Given records:
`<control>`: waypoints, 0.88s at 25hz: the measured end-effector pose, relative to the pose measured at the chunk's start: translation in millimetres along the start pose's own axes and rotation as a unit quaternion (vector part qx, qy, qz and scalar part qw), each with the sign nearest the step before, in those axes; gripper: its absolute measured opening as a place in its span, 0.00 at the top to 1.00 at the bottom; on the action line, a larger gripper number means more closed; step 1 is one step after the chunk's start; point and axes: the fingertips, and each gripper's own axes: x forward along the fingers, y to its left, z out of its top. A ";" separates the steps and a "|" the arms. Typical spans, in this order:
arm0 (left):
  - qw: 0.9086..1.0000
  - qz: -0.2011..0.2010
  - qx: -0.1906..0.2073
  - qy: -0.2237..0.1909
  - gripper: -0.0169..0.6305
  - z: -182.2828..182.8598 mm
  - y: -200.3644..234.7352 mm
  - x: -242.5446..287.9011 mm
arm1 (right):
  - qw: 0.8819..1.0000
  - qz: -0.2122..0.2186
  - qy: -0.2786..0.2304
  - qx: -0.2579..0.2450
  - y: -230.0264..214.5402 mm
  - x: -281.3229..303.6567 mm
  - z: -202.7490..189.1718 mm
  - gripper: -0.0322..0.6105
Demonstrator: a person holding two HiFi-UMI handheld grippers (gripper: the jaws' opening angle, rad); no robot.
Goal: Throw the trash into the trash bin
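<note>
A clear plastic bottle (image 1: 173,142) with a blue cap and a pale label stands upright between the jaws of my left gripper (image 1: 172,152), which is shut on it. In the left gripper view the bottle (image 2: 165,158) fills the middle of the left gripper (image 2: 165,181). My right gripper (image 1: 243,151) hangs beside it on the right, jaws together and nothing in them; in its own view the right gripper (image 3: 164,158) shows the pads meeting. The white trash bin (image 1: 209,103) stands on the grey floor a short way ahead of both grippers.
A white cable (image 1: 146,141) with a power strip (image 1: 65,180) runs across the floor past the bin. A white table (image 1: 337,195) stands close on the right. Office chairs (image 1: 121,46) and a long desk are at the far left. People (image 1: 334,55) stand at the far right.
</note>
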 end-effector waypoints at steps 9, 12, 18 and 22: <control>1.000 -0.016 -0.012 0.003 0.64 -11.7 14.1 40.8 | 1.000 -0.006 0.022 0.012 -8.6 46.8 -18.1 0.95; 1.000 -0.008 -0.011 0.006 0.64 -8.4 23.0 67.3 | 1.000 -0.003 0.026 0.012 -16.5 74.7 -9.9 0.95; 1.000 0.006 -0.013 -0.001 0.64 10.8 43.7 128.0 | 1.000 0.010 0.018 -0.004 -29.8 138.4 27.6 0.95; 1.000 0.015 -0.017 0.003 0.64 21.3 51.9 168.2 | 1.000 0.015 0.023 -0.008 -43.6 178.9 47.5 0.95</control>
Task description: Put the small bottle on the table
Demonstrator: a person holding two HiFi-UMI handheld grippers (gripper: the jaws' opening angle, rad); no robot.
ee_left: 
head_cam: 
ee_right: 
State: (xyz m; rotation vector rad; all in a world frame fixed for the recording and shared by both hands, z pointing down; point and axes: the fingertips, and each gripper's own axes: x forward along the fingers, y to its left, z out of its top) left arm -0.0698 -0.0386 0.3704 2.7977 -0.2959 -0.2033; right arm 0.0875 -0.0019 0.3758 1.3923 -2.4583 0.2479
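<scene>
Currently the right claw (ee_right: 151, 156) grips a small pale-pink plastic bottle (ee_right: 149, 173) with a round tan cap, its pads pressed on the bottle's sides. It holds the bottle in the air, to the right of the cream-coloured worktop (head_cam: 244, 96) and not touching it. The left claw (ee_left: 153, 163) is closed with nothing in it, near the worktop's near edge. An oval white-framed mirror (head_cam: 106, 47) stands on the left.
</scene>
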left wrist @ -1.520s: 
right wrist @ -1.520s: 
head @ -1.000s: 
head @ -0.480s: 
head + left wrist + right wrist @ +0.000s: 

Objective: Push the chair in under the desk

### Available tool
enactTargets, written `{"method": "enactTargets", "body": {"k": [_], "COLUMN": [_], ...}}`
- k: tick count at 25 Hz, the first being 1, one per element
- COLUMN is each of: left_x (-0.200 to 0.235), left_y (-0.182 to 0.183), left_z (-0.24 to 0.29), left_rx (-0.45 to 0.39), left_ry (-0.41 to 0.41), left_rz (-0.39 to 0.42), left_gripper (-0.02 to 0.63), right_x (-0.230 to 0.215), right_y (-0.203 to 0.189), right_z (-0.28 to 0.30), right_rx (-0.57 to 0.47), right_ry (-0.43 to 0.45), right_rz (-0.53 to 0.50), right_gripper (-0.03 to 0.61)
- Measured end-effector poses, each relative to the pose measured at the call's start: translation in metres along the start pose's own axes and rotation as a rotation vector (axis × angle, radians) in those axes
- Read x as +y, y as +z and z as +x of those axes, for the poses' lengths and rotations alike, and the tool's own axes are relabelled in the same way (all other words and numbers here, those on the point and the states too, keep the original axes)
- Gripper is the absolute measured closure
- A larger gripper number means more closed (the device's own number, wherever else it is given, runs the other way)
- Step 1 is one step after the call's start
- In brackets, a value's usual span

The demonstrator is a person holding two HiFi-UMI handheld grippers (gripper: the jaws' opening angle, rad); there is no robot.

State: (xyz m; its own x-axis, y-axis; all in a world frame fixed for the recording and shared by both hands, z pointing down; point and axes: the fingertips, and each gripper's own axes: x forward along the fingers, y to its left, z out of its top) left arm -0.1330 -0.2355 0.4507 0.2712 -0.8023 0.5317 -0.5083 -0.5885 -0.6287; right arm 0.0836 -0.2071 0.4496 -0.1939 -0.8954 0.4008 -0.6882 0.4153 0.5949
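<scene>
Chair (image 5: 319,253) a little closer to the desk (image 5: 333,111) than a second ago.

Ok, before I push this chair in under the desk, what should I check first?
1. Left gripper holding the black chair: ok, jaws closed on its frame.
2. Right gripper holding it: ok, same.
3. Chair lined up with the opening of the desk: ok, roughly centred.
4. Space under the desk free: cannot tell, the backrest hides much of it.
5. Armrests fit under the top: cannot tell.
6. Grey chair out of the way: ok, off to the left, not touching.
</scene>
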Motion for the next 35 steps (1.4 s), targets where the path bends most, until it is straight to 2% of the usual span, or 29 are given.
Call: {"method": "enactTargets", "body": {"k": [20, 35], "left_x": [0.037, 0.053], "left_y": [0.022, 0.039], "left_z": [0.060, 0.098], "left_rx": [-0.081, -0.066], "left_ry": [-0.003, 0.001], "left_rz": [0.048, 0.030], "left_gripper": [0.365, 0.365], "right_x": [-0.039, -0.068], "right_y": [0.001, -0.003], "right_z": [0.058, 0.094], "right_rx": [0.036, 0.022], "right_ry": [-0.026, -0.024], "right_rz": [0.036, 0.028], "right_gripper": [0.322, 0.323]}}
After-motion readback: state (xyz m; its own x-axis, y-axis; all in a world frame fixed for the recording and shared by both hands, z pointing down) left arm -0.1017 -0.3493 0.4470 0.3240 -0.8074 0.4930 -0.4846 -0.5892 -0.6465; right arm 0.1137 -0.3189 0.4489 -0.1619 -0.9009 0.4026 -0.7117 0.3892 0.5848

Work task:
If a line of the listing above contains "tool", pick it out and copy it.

Response for this exercise:
### Available tool
- Read x as +y, y as +z and z as +x of those axes, for the poses' lengths and rotations alike, and the tool's own axes are relabelled in the same way (all other words and numbers here, those on the point and the states too, keep the original axes)

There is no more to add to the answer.